5. Multi-Reader Multi-Case (MRMC) Comparative Effectiveness Study

• Was it done? No. This type of study is typically performed for AI-powered diagnostic devices where human readers' performance with and without AI assistance is compared. FORUM is a management and processing system, not an AI diagnostic algorithm that provides assistance to human readers in the diagnostic task itself.
• Effect Size of Human Readers' Improvement: Not applicable.

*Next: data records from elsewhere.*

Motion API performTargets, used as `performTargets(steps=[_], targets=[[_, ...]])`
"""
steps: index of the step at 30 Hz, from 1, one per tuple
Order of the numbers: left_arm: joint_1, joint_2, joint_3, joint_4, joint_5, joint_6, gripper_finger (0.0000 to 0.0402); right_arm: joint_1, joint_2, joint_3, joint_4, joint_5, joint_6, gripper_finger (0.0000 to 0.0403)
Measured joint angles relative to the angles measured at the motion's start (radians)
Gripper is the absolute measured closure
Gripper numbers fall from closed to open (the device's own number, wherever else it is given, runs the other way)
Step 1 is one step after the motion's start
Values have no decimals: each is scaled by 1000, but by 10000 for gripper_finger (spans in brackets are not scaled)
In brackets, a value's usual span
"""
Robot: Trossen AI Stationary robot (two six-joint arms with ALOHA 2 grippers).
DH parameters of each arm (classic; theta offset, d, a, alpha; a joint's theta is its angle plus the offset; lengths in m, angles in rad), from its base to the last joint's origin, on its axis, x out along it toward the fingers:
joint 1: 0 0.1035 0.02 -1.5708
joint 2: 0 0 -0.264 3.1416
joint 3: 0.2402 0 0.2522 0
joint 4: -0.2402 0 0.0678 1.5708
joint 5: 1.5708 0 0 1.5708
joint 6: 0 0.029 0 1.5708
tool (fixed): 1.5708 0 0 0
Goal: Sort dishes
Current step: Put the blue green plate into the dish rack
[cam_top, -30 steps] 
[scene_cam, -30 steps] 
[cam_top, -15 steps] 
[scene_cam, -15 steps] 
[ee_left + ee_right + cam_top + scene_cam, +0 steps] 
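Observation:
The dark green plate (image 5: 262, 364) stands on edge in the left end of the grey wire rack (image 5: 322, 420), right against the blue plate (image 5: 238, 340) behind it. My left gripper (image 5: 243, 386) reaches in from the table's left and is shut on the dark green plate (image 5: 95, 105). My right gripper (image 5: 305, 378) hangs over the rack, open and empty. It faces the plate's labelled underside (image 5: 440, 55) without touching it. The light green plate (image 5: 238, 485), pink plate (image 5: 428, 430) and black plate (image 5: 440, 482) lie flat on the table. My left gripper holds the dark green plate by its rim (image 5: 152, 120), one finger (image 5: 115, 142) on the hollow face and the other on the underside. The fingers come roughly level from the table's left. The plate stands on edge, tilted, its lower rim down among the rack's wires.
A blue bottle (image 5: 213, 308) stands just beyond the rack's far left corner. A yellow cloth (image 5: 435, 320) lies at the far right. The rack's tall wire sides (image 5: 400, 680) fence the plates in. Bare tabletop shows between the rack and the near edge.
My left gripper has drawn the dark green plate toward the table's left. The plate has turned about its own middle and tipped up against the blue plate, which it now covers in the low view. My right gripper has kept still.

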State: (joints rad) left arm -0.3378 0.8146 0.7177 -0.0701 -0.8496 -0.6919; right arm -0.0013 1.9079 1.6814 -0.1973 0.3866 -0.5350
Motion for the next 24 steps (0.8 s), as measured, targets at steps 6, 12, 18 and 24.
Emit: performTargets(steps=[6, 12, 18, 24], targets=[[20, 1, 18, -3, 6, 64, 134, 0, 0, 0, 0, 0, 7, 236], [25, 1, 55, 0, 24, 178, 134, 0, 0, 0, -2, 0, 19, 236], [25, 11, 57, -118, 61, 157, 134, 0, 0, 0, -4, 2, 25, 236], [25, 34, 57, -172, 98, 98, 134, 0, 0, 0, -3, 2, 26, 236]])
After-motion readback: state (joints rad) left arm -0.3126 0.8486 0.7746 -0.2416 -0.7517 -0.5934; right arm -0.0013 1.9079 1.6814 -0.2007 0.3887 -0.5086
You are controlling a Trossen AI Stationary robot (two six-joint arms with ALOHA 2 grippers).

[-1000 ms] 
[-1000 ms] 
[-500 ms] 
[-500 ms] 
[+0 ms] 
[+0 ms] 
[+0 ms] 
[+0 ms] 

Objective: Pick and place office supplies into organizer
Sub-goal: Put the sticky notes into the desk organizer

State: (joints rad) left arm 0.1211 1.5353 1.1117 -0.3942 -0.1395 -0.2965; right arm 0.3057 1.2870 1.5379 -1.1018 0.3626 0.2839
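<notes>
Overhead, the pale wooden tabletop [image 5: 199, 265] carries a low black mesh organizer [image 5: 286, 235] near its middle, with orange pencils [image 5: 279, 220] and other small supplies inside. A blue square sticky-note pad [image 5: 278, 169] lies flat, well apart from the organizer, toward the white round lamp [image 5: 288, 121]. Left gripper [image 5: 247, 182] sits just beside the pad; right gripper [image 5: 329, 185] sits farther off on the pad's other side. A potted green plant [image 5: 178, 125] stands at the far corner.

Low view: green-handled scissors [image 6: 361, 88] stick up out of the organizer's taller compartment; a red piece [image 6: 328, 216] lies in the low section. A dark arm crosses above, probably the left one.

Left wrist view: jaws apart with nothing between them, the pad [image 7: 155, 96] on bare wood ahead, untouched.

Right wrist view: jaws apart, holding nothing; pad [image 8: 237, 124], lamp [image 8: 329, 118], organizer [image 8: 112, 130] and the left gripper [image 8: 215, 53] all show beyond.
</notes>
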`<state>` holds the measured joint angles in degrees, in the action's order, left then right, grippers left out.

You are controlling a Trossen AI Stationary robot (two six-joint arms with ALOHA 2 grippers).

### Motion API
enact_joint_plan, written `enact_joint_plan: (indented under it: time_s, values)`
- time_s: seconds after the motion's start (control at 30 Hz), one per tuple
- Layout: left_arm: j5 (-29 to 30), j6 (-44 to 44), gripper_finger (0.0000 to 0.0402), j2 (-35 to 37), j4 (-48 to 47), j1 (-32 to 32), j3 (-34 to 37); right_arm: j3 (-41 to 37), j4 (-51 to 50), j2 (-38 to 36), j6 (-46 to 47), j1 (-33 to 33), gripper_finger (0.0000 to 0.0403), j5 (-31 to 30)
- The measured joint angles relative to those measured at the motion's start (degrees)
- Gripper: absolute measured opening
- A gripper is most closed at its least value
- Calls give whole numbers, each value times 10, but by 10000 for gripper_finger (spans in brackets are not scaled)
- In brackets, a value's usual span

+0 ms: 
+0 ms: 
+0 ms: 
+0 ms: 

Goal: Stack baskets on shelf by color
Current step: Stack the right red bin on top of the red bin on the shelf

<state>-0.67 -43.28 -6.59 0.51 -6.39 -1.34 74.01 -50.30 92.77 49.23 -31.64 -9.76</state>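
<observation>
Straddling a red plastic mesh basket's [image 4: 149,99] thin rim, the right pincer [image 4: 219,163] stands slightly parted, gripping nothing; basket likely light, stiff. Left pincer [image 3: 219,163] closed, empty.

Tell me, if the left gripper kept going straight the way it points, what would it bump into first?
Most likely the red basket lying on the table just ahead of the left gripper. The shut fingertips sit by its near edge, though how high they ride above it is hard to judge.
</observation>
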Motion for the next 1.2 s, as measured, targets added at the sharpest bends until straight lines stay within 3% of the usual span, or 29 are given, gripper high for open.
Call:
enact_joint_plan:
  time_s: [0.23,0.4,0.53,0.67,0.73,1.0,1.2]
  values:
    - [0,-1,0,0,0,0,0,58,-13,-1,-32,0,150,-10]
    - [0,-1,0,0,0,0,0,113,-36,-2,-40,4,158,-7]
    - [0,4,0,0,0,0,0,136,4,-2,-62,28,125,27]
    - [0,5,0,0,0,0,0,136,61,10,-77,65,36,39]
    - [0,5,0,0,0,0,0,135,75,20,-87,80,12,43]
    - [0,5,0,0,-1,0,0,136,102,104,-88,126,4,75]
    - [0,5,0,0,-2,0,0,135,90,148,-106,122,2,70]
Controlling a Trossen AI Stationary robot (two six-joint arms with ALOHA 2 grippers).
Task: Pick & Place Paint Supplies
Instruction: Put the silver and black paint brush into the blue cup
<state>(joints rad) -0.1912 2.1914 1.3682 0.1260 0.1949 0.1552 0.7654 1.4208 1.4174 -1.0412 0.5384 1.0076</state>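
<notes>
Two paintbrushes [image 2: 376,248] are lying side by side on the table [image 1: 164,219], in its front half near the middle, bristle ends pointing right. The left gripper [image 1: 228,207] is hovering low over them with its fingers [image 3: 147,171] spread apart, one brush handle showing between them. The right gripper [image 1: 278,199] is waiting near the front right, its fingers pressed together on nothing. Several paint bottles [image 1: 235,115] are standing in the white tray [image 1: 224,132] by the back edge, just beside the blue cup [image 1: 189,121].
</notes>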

6. Standalone (Algorithm Only Without Human-in-the-Loop Performance) Study

• Was it done? No, not in the sense of a standalone diagnostic algorithm's performance. The "standalone" performance for this device would refer to its ability to perform its specified functions (managing, processing, displaying data) correctly and reliably, which was assessed through software verification and validation. It's not a diagnostic algorithm.

7. Type of Ground Truth Used

• Type of Ground Truth: Software functional specifications and requirements documents. The "truth" is whether the software behaves as designed and meets its technical and safety requirements.

8. Sample Size for the Training Set

• Training Set Sample Size: Not applicable. FORUM is a medical image management and processing system, not a machine learning model that requires a "training set."

9. How the Ground Truth for the Training Set Was Established

• How Ground Truth Established: Not applicable, as there is no training set for this type of device.